Although I'm loathe to open the hive for all but the most drastic of scenarios, my concern got the better of me and I removed the lid and quilt only to free a couple of the robbing culprits where I was hoping for a full frontal assault. No doubts, there was not a living bee in the nest and I decided then that I'd need to tear her down to minimize exposure of my last remaining colony to any possible residual pesticide or pests that might still inhabit the "ghost hive" that was Lada. I divided the hive bodies into manageable pairs and, as I expected the upper most pair was heavy with stores while the lower sections were considerably lighter. What was unusual was that I wasn't seeing the cluster of dead bees starved or frozen in an upper corner of the comb as I was accustomed to finding in the dead-outs of previous seasons. The colony had abandoned their entire summer stores and absconded completely. The separated sections of hive bodies each fit into large trash bags and were sealed closed with tape to prevent corruption by moths and ants and stored on the porch out in the cold until I could gather the meager materials I needed and make some in my schedule time to extract the honey.

The grid, serving as an array of top bars, is fixed over the upper-most hive body, first just by gravity and later by the bees with propolis.

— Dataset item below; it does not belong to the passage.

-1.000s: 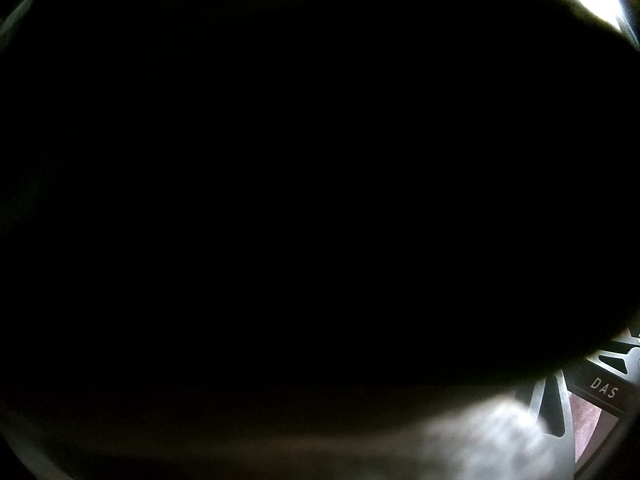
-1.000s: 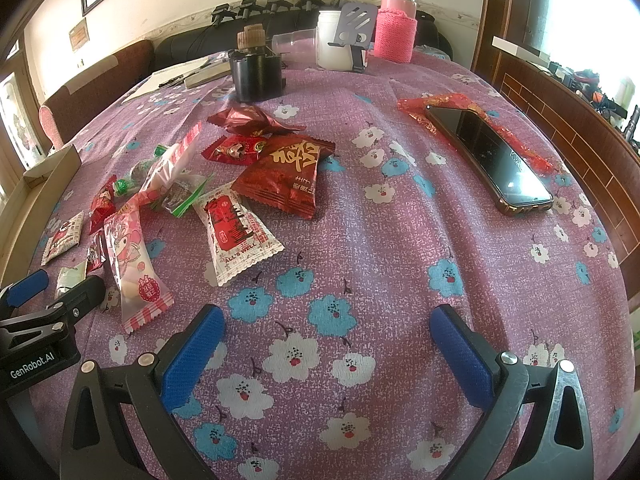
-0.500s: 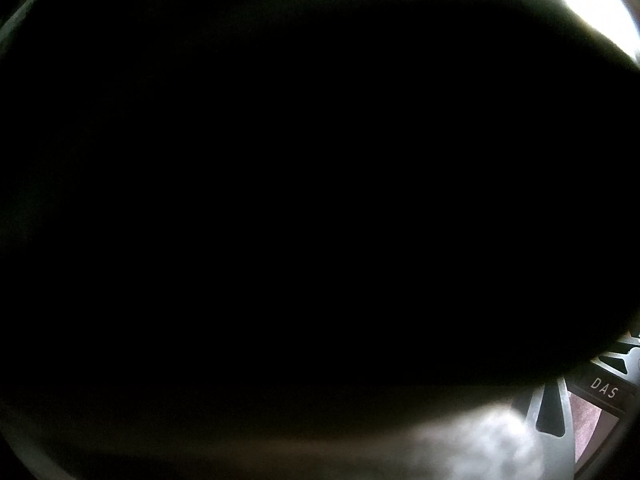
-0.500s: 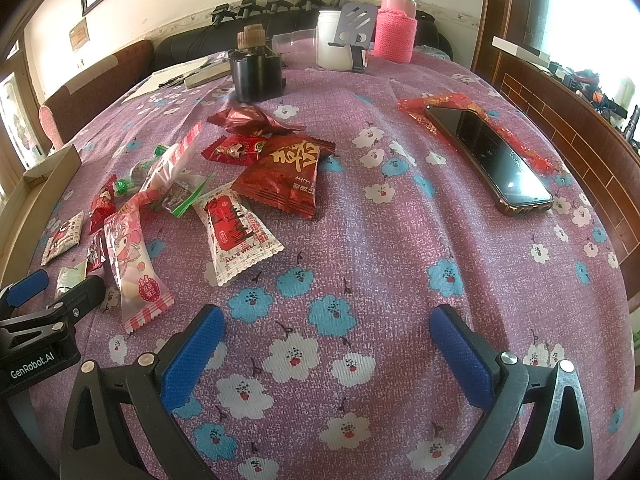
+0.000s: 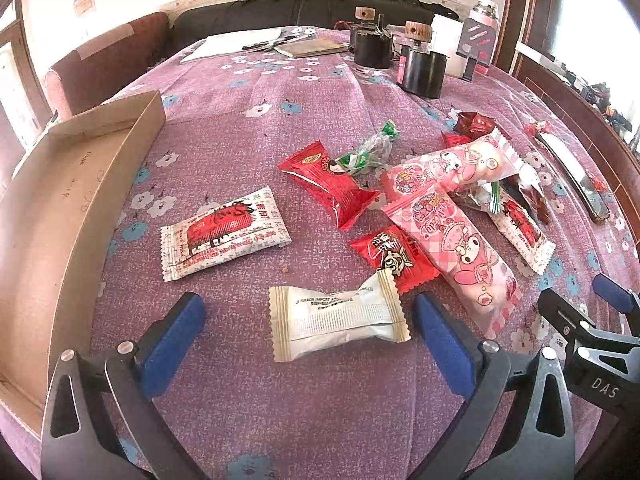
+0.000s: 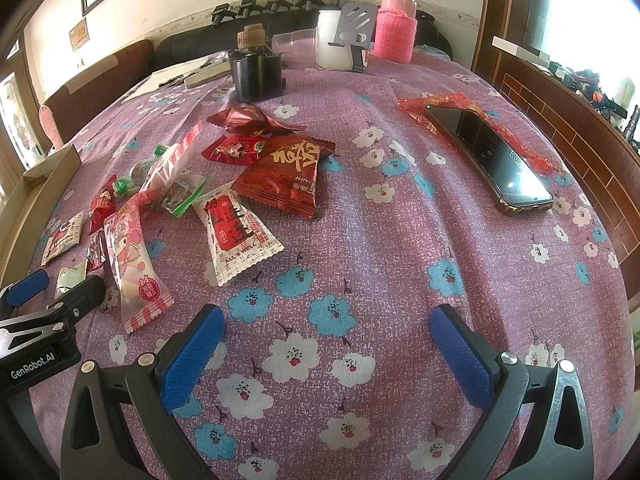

Just as I expected, the bees began drawing comb here and raised their first batches of brood as a fledgling (artificial) swarm. After the young bees vacated their cells they were cleaned out and back-filled with foraged nectar. Large folds of honey filled comb can be seen through the bars. (click through for larger views, and here for a close-up)


A view of the drawn comb in the bottom most hive body. Comb acts as a baffle for the currents of air entering the hive from the bottom entrance giving natural comb this beautiful undulating pattern. At this point the boxes are still firmly connected to each other by the internal attachment of comb which extends uninterrupted through the depth of the space created by stacked boxes. The sections are easily separated with a length of cheese wire.A view of the drawn comb in the bottom most hive body.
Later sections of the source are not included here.